Nicht Bier ist das Lieblingsgetränk der Deutschen, sondern Kaffee. 150 Liter jährlich oder zweieinhalb Tassen täglich trinken wir pro Kopf im Jahr. Damit es ein ungetrübter Genuss bleibt, begleitet die Deutsche Gesellschaft für Internationale Zusammenarbeit (GIZ) GmbH seit 2003 die Initiative 4C. Die Abkürzung steht für „The Common Code for the Coffee Community”. Den Anfang machten der deutsche Kaffeeverband und die GIZ im Auftrag des Bundesministeriums für wirtschaftliche Zusammenarbeit und Entwicklung (BMZ). Heute ist daraus eine 300 Mitglieder zählende Organisation erwachsen, darunter das Who is Who der internationalen Kaffeebranche. Rund zehn Prozent des weltweit vermarkteten Kaffees stammen bereits heute aus nachhaltigem Anbau. Das Ziel der 4C-Initiative ist es, dass innerhalb der kommenden fünf Jahre der Anteil von geprüftem und zertifiziertem Kaffee auf ein Viertel der Weltmarktproduktion steigt.
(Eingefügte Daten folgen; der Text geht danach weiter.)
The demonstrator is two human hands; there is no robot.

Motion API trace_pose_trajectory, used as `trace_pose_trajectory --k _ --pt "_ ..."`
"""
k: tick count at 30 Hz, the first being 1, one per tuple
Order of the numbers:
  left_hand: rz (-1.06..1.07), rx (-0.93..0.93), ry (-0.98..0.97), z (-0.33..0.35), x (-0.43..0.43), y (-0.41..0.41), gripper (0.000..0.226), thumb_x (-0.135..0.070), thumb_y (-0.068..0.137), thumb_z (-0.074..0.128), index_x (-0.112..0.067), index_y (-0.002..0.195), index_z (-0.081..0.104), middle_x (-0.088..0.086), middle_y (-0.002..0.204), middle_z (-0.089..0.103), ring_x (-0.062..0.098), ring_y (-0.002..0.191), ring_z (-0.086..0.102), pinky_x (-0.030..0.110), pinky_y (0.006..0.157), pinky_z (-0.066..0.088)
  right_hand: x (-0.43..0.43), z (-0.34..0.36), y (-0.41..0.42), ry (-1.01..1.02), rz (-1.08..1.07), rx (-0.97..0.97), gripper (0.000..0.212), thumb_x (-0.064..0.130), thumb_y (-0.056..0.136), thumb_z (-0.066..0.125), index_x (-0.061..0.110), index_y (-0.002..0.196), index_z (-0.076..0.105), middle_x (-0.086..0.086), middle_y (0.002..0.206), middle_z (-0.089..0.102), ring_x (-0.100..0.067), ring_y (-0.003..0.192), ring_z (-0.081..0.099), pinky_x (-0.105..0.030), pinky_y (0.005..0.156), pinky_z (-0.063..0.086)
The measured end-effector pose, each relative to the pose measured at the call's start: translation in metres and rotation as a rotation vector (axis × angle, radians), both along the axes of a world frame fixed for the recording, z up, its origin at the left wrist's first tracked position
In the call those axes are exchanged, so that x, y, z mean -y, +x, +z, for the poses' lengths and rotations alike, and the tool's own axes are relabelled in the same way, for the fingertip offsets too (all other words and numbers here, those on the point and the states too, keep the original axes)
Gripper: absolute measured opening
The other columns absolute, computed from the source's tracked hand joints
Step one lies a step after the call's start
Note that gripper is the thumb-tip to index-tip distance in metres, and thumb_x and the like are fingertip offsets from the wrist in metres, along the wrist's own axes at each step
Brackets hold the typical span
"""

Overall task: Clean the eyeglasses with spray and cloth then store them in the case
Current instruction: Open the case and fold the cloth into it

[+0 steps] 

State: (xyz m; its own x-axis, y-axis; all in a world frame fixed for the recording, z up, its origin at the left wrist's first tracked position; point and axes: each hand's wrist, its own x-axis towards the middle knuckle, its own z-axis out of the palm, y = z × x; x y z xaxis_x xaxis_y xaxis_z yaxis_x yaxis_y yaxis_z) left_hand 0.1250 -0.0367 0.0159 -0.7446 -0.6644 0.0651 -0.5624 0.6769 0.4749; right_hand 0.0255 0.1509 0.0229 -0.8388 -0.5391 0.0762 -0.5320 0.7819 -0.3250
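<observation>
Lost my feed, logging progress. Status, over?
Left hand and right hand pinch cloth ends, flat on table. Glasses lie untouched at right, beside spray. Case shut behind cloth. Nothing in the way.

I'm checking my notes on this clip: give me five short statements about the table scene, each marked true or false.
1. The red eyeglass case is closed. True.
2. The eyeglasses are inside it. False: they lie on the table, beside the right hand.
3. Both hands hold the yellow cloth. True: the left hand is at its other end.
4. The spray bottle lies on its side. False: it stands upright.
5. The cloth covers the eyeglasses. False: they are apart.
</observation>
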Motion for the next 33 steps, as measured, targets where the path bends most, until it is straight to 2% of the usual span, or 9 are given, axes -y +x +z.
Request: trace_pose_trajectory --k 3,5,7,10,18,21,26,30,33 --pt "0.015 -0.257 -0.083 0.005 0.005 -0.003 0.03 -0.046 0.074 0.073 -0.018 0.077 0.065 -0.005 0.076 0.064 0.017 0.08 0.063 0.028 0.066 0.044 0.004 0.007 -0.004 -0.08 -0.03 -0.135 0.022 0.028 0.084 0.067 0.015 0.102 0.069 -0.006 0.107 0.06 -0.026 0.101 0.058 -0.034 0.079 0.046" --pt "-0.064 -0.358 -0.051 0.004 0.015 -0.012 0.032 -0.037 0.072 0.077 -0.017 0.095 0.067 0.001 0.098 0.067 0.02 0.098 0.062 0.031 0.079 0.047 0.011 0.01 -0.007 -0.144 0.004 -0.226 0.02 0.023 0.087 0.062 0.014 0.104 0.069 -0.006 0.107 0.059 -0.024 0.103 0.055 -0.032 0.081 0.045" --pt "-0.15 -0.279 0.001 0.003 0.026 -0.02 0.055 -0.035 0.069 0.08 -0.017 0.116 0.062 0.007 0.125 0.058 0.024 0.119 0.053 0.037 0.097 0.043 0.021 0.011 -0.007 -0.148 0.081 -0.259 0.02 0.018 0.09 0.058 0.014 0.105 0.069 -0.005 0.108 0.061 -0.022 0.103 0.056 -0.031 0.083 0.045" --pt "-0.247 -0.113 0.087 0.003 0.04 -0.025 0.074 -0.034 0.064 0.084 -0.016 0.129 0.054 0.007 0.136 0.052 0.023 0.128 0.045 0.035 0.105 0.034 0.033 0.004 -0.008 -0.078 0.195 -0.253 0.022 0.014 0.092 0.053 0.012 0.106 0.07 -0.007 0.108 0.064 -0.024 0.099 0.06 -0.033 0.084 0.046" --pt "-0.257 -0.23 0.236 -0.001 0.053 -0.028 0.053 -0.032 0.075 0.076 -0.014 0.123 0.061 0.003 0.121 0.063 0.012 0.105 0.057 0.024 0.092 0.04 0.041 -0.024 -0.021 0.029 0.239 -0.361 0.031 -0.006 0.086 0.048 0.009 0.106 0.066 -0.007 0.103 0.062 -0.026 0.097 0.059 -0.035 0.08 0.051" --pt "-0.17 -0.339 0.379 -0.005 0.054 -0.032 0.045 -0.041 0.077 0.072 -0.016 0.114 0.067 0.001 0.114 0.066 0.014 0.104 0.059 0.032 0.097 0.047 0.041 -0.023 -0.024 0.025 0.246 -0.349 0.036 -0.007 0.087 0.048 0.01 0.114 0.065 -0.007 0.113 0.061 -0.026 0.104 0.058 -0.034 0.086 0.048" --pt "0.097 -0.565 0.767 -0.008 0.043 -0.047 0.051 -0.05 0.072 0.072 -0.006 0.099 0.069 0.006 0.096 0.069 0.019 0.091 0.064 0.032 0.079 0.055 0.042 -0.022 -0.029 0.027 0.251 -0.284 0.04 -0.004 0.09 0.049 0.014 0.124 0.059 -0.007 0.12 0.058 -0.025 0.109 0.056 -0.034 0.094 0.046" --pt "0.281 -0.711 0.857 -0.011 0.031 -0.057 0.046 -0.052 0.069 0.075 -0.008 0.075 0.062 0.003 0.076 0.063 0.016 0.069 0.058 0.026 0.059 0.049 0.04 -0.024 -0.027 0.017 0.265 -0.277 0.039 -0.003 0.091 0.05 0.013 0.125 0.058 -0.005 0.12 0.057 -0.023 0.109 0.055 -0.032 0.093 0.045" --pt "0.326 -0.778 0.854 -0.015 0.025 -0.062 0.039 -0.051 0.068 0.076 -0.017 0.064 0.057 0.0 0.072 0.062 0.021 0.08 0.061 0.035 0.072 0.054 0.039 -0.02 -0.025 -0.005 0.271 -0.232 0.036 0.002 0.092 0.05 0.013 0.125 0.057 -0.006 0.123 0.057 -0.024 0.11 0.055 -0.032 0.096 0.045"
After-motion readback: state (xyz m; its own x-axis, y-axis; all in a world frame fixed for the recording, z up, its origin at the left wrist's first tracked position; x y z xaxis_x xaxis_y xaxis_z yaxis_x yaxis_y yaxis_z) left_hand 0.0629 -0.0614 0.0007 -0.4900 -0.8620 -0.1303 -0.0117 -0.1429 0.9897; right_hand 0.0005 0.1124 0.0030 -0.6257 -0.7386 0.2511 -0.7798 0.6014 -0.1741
Mit Unterstützung der GIZ haben Industrie und Handel, Kaffeeproduzenten und Zivilgesellschaft unter dem Dach von 4C einen Basisstandard für den Anbau und die Verarbeitung von Kaffee entwickelt. Dieser wurde ergänzt durch Verpflichtungen für Industrie und Handel und ein weitreichendes Unterstützungsprogramm für die Produzenten, das von der Kaffeeindustrie der Importländer finanziert wird: Die Kaffeebauern erhalten Trainings zu nachhaltigen Anbaumethoden. Dadurch können sie zum Beispiel mit weniger Pestiziden umweltschonend eine bessere Qualität produzieren. Gleichzeitig steigern sie die Produktivität und damit ihre Einkünfte. 800.000 Bäuerinnen und Bauern in 21 Ländern profitieren bereits davon. Und natürlich auch die Konsumenten, die sicher sein können, dass der Anbau ihres Kaffees die Natur schont und vielen Menschen eine bessere Existenz sichert.

Philipp Schukat von der GIZ hebt hervor: „Der Basisstandard 4C ist für die Produzenten auch eine hervorragende Grundlage, um sich mit wenig Trainingsaufwand zusätzlich für weitere Standards zu qualifizieren. Damit können sie sich noch besser am Weltmarkt positionieren.“ Die 4C-Initiative arbeite dazu bereits mit Fairtrade International, Rainforest Alliance und UTZ Certified zusammen.